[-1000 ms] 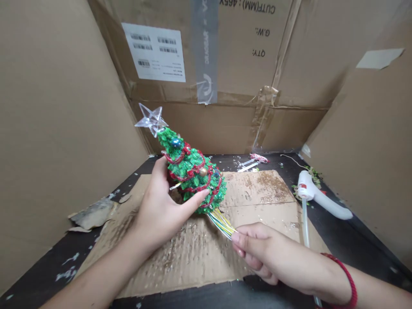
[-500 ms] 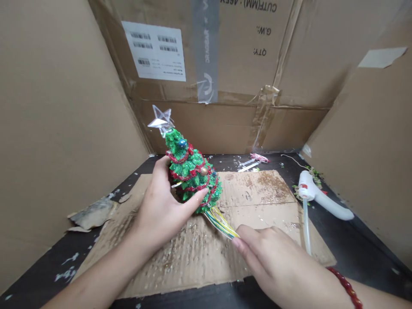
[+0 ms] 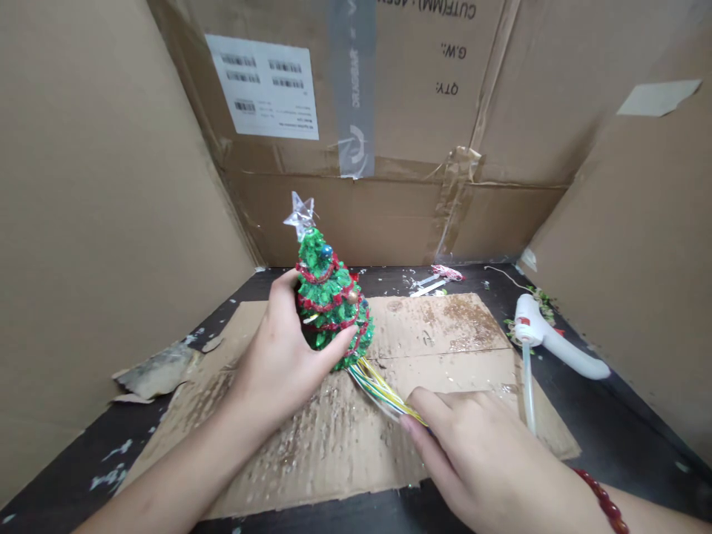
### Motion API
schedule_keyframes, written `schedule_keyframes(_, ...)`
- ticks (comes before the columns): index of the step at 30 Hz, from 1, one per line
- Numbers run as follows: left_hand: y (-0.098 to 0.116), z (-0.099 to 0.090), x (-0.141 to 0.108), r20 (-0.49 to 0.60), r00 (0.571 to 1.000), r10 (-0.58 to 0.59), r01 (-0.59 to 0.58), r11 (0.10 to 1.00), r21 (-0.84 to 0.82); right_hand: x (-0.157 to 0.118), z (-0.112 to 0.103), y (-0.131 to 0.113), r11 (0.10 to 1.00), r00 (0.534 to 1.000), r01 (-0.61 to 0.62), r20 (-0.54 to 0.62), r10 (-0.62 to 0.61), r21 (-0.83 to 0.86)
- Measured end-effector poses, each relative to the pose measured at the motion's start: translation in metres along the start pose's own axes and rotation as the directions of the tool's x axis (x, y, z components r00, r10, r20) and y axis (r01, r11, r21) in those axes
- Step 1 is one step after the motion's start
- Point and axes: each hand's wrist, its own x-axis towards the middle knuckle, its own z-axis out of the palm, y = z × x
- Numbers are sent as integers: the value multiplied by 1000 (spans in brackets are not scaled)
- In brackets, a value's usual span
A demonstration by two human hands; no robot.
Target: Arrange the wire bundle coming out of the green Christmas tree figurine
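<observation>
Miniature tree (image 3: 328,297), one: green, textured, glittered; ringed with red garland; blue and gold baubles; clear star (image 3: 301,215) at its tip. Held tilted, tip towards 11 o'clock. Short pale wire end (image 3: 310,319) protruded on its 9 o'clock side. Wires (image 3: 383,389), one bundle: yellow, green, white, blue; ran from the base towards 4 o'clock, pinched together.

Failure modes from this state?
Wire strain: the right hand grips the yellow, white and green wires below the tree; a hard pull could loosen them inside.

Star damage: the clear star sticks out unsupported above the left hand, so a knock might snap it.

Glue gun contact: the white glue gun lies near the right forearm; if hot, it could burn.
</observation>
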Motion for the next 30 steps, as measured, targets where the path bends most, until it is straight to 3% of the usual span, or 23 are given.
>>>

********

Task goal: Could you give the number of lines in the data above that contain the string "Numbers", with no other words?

Result of this exercise: 2